**WHAT YOU ARE ASKED TO DO:**
Produce a copy of every line in the records that holds the string "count".

**SUPPLIED ENTRIES:**
◆ ◆ ◆

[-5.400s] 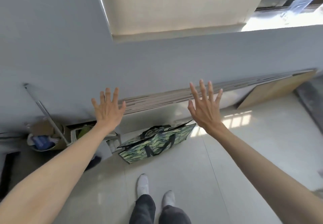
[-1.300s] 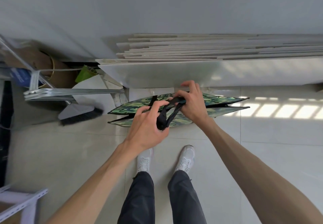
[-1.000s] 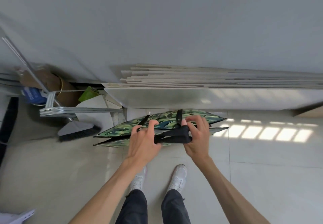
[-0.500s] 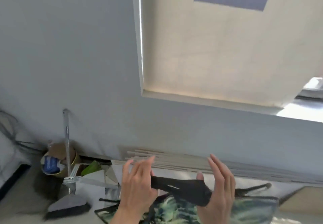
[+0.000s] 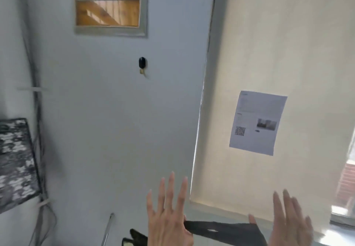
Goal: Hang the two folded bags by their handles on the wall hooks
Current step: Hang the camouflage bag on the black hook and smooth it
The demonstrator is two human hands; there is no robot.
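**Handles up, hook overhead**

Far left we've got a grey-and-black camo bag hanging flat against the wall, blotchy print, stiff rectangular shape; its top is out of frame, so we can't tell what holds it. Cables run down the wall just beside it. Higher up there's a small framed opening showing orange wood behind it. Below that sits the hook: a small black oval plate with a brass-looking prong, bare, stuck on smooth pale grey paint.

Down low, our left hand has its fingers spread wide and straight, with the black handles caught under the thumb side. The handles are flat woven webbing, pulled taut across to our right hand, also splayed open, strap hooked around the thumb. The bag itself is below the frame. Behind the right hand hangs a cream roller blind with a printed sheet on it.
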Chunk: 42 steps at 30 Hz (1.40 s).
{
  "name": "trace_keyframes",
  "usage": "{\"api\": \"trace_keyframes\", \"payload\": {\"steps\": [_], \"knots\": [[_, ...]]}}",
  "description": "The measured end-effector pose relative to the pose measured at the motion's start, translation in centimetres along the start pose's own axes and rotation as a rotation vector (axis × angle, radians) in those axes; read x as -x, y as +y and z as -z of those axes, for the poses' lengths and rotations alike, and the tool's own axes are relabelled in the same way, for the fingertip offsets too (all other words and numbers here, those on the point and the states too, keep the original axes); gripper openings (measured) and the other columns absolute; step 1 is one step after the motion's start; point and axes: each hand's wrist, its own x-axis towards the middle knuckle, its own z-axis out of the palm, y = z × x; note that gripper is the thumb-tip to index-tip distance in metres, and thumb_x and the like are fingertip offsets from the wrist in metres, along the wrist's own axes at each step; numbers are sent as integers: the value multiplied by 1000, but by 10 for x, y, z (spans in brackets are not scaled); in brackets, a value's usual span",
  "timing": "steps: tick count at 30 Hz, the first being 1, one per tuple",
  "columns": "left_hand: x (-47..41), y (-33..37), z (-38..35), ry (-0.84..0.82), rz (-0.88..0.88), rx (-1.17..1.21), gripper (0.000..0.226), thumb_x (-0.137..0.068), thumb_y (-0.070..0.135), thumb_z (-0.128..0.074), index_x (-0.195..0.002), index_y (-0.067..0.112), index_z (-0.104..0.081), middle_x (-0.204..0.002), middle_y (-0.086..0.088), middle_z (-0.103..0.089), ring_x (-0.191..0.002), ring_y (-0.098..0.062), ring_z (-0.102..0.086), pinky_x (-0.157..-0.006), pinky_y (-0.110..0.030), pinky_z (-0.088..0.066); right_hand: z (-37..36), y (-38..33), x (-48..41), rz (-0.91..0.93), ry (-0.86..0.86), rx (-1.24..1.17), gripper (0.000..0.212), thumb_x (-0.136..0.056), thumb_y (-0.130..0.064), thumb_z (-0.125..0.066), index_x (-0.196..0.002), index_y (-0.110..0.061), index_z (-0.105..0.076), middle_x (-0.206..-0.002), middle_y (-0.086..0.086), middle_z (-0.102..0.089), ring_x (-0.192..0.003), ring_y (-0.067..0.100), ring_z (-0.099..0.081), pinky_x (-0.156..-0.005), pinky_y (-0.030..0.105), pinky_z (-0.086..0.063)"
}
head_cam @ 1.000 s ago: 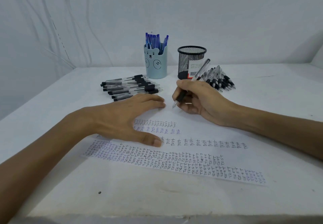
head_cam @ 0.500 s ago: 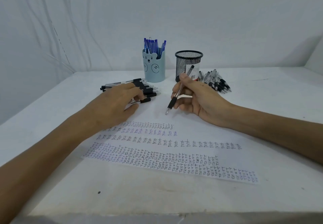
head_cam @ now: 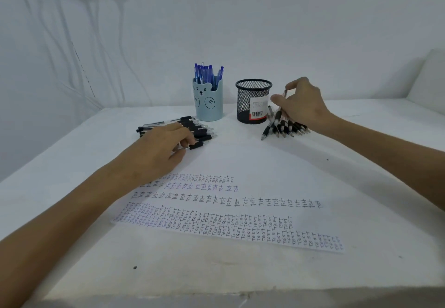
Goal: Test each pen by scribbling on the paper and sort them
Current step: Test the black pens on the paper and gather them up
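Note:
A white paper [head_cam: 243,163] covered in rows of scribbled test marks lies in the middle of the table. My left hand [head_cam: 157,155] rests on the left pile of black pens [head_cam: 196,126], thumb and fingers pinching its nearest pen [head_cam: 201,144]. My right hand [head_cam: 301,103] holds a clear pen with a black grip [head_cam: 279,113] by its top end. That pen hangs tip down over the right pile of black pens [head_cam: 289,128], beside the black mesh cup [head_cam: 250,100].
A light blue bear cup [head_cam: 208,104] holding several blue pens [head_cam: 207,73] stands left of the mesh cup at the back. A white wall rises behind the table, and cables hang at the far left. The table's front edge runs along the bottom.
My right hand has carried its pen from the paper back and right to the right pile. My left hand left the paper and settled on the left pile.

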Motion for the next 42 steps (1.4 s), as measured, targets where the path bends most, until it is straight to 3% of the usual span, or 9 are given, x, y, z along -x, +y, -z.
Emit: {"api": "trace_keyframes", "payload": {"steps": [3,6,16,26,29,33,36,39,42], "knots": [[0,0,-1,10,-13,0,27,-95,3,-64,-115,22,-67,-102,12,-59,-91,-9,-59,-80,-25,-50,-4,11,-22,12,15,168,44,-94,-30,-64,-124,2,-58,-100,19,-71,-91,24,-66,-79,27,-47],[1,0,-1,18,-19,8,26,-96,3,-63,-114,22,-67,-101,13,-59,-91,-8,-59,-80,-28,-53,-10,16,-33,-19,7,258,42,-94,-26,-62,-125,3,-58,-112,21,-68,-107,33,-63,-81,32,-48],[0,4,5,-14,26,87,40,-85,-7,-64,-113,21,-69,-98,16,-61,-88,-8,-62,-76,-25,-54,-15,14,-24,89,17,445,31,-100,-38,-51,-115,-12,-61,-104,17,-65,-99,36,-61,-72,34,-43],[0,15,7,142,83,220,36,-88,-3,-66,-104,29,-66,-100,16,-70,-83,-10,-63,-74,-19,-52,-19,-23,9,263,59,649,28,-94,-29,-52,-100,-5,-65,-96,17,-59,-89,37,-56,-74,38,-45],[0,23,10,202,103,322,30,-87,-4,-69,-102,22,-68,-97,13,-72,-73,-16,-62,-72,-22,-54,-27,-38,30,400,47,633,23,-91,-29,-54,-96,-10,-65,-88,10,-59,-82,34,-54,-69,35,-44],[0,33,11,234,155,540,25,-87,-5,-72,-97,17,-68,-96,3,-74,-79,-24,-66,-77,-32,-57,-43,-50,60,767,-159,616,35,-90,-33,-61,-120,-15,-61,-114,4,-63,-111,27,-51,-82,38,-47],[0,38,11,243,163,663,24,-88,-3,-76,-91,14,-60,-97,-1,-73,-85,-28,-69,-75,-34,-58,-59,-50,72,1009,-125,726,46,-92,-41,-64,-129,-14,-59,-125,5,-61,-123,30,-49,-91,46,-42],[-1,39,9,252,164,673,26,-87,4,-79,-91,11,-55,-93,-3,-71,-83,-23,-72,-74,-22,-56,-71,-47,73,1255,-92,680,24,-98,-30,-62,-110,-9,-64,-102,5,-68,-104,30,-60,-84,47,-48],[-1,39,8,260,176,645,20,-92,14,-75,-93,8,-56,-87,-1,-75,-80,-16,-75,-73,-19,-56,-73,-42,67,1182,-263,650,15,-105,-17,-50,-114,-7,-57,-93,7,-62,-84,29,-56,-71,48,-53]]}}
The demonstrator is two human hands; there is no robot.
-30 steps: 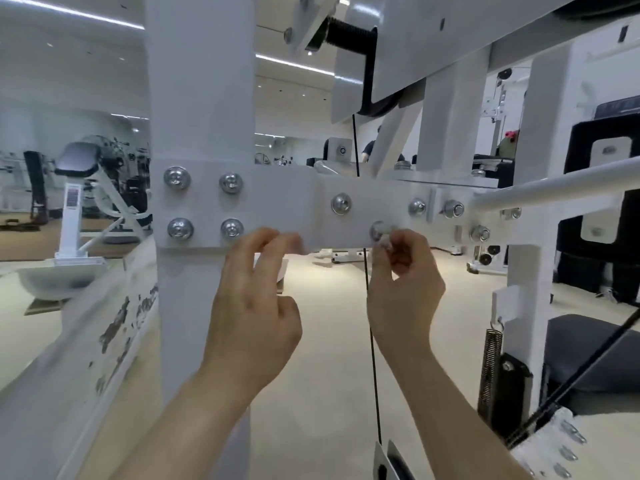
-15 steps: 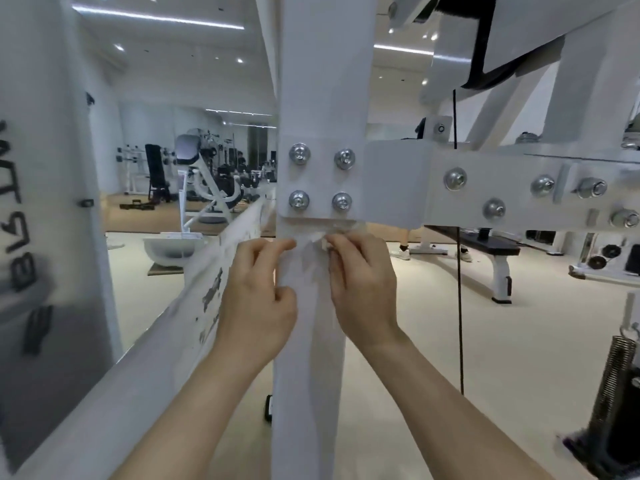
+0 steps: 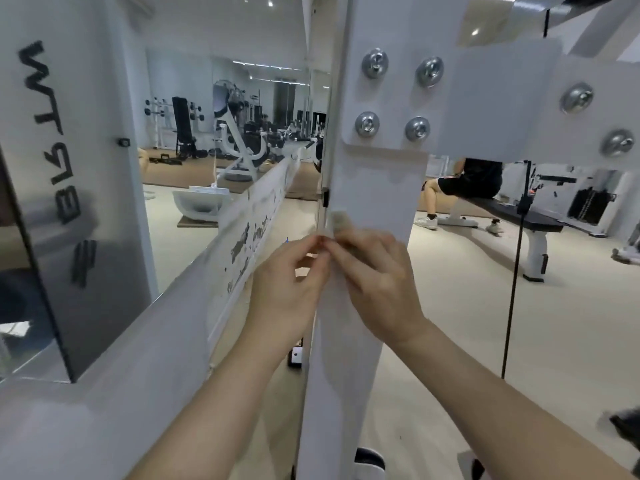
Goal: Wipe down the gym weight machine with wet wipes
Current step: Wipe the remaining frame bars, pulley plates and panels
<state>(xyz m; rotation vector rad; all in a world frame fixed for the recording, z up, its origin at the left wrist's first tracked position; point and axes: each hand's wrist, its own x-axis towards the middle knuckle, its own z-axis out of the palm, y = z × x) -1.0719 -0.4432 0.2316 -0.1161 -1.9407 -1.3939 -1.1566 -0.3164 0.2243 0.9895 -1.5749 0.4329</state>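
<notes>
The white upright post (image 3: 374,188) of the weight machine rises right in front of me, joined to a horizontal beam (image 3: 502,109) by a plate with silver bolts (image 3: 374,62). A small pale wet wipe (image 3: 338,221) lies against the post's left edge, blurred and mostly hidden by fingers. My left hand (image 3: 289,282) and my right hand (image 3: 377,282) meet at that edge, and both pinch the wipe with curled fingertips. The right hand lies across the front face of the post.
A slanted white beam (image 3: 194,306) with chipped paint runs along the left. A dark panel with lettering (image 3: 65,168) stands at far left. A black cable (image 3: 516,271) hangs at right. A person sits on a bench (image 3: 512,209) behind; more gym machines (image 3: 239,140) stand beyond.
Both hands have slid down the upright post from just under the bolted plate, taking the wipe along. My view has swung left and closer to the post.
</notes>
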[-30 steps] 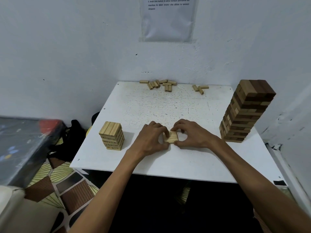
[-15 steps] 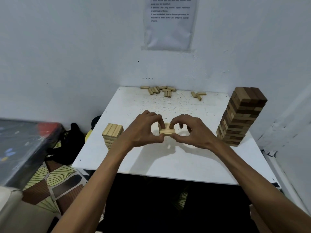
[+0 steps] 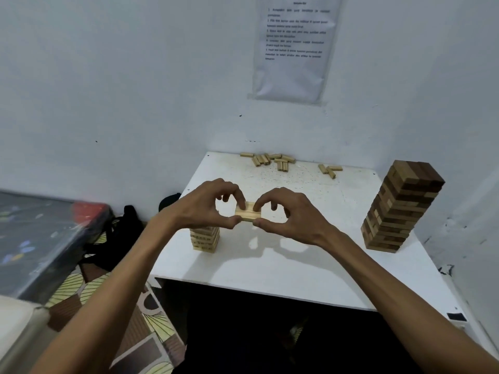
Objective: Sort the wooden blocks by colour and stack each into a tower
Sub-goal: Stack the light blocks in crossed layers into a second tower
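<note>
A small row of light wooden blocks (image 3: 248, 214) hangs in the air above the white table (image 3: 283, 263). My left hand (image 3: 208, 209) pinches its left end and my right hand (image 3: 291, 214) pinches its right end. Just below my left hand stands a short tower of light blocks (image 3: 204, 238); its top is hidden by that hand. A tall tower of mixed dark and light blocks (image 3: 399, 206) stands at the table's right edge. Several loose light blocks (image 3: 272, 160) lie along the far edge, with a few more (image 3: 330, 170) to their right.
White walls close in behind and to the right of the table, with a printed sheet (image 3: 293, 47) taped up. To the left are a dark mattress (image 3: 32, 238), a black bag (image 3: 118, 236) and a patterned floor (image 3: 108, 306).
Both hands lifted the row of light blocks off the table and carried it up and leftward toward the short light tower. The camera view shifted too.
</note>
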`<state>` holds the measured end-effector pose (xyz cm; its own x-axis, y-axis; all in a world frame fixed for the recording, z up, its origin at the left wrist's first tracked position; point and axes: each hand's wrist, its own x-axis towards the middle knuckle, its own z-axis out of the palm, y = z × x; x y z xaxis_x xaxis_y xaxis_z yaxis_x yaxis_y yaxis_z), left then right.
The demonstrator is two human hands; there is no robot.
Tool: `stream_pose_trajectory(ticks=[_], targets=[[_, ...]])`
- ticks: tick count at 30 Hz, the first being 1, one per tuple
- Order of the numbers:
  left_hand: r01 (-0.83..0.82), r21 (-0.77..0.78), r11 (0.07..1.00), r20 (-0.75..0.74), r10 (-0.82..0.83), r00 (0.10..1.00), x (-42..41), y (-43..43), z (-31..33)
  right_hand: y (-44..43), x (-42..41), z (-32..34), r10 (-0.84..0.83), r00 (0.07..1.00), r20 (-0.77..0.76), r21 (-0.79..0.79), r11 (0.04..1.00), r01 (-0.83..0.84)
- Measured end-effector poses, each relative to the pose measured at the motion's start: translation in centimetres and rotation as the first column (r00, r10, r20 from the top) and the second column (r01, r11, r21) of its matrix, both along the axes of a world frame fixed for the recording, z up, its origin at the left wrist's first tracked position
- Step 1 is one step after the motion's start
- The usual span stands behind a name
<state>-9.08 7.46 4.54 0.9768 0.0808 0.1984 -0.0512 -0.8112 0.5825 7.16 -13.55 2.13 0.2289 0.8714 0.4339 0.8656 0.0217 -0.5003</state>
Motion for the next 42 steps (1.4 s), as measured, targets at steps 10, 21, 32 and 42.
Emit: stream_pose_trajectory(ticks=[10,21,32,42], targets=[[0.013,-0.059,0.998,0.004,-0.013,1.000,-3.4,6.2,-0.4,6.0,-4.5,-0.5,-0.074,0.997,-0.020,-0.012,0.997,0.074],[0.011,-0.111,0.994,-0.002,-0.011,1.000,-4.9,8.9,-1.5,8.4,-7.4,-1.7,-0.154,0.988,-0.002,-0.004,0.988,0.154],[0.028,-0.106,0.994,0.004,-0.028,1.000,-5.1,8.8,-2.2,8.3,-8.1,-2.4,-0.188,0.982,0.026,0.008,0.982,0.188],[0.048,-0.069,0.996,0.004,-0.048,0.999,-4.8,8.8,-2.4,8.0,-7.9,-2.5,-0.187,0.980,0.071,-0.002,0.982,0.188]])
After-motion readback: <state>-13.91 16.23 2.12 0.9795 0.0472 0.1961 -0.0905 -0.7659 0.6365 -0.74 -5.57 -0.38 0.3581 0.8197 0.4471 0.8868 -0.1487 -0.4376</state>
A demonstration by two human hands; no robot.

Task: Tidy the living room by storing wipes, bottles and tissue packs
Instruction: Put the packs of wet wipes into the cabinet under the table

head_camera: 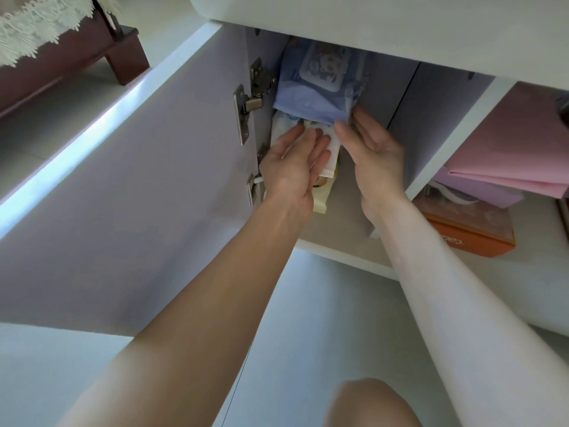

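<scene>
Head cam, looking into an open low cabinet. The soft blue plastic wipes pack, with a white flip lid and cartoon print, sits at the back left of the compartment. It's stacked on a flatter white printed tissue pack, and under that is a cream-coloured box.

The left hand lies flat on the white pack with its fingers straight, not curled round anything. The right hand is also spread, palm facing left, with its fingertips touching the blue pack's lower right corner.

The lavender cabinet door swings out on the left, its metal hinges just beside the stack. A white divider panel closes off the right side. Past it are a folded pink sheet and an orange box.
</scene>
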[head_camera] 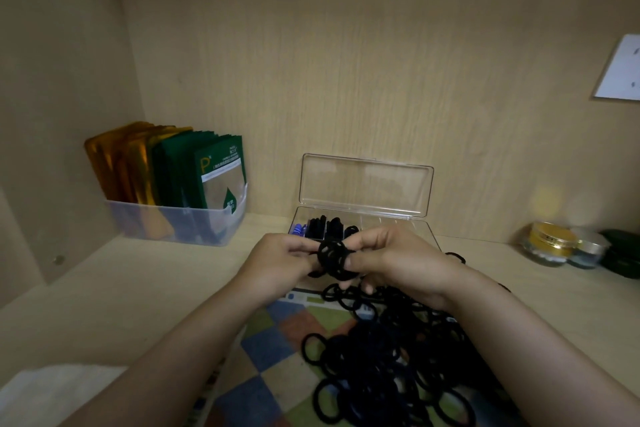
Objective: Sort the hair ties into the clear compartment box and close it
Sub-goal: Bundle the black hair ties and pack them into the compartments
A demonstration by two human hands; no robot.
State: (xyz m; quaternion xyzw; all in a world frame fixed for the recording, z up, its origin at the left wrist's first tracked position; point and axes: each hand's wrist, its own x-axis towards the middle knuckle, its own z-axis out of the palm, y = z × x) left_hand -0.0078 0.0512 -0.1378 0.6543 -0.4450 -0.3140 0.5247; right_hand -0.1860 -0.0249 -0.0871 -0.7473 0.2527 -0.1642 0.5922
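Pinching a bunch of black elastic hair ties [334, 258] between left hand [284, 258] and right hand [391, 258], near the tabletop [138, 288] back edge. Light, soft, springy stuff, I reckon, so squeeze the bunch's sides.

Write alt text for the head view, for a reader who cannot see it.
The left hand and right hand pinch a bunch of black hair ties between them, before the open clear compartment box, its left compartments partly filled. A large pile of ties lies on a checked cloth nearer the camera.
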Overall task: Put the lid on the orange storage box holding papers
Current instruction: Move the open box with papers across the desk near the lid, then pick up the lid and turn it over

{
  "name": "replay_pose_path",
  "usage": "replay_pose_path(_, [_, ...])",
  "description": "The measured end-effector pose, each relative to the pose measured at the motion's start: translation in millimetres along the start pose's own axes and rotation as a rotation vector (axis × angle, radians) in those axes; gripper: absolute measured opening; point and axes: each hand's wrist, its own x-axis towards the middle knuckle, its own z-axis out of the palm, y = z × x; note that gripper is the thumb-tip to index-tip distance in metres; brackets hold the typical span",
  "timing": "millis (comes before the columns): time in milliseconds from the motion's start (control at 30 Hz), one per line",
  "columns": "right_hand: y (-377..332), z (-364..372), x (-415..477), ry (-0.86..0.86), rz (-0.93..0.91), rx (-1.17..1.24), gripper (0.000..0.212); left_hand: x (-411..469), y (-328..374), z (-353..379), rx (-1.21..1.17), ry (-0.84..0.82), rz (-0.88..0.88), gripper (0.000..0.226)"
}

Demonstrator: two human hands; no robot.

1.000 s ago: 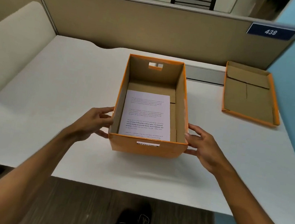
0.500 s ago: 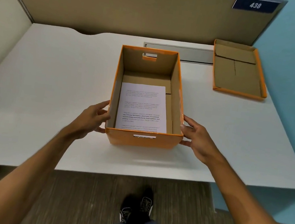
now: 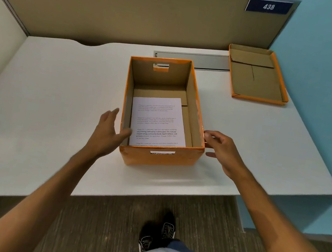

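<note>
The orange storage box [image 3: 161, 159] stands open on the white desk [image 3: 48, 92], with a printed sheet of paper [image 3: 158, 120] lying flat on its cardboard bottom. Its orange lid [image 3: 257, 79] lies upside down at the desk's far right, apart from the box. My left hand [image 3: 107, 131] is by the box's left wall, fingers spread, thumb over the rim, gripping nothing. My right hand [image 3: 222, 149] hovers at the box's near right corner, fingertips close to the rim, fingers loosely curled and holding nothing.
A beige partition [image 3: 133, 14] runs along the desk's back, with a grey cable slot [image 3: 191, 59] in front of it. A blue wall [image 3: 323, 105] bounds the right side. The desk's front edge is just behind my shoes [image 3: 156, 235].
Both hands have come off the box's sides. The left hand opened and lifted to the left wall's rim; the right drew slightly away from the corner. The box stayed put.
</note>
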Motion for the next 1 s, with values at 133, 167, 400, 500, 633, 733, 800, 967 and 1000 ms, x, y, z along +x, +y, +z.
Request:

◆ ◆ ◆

**EXERCISE RESULT:**
  "timing": "steps: tick count at 30 Hz, the first being 1, one per tuple",
- ticks: tick count at 30 Hz, the first being 1, one per tuple

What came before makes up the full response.